▸ YOUR OBJECTIVE: Your response to the data below should hold nothing except the lines from the one containing "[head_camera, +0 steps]" down to the one containing "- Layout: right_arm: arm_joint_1", reproduced exactly and without pictures.

▸ DATA SEGMENT:
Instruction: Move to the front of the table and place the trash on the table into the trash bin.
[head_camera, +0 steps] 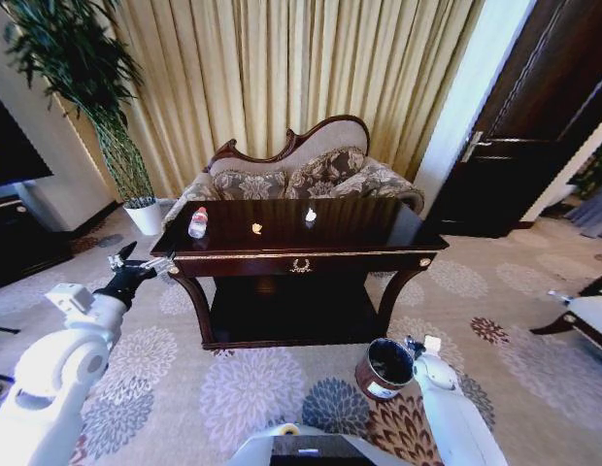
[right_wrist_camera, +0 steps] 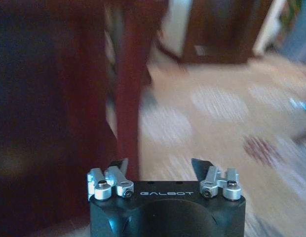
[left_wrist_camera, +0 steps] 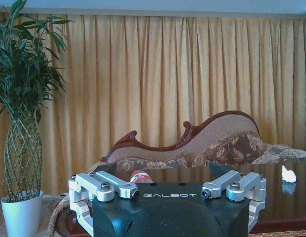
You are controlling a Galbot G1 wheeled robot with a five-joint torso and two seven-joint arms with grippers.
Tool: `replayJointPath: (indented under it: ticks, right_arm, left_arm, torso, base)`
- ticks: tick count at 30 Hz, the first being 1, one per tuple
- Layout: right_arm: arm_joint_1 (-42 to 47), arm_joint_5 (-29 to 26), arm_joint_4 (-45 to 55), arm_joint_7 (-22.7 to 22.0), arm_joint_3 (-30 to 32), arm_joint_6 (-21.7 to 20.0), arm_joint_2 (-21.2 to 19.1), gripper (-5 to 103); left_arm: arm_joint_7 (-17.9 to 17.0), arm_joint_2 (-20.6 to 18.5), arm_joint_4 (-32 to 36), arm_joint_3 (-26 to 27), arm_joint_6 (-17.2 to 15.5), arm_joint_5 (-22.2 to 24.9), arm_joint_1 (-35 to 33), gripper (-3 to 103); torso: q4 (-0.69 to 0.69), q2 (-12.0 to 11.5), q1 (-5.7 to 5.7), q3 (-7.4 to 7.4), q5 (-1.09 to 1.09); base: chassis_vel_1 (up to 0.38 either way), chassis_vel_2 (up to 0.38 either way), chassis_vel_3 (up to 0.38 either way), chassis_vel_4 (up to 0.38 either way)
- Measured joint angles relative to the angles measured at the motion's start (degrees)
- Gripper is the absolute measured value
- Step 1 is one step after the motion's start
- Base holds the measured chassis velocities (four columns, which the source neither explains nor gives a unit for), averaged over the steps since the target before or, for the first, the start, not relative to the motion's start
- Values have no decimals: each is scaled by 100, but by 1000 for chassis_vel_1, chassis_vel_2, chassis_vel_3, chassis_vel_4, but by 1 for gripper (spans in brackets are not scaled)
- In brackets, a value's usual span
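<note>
Left gripper (head_camera: 144,260), fingers spread wide, level with the table (head_camera: 379,238) edge; plastic bottle (head_camera: 198,222) just beyond it. Right gripper (right_wrist_camera: 160,168) wide open beside the trash bin (head_camera: 385,368).

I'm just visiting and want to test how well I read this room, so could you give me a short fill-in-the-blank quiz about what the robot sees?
1. The bottle on the table has a ____ cap.
2. The trash bin stands on the ____, by the right gripper.
3. The left gripper, with open fingers, is raised near the table's ____ end.
4. Behind the table stands a ____ with patterned cushions.

Missing words: red; carpet; left; sofa
</note>
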State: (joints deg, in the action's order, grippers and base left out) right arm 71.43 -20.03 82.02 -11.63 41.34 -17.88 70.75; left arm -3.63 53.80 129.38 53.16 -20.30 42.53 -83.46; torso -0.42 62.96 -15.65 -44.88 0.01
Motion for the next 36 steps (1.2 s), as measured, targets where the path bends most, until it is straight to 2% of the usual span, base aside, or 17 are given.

▸ RESPONSE FOR THIS EXERCISE:
[head_camera, +0 steps] 
[right_wrist_camera, +0 steps] 
[left_wrist_camera, +0 steps] 
You are controlling a Galbot G1 wheeled robot with a five-joint torso and two seven-joint arms with grippers.
Tool: `replayJointPath: (indented under it: ticks, right_arm, left_arm, torso, base)`
- ticks: tick count at 30 Hz, the first being 1, one per tuple
- Layout: right_arm: arm_joint_1 (-42 to 47), arm_joint_5 (-29 to 26), arm_joint_4 (-45 to 55), arm_joint_7 (-22.7 to 22.0), arm_joint_3 (-30 to 32), arm_joint_6 (-21.7 to 20.0), arm_joint_2 (-21.2 to 19.1), gripper (-5 to 103); left_arm: arm_joint_7 (-17.9 to 17.0), arm_joint_2 (-20.6 to 18.5), arm_joint_4 (-32 to 36), arm_joint_3 (-26 to 27), arm_joint_6 (-17.2 to 15.5), arm_joint_5 (-22.2 to 24.9), arm_joint_1 (-35 to 33), gripper (-3 to 103); torso: q4 (-0.69 to 0.69), q2 (-12.0 to 11.5), q1 (-5.7 to 5.7), q3 (-7.4 to 7.4), q5 (-1.09 to 1.09); base: chassis_vel_1 (up to 0.38 either way), chassis_vel_2 (up to 0.38 either way), chassis_vel_3 (up to 0.38 either way), chassis_vel_4 (up to 0.38 either way)

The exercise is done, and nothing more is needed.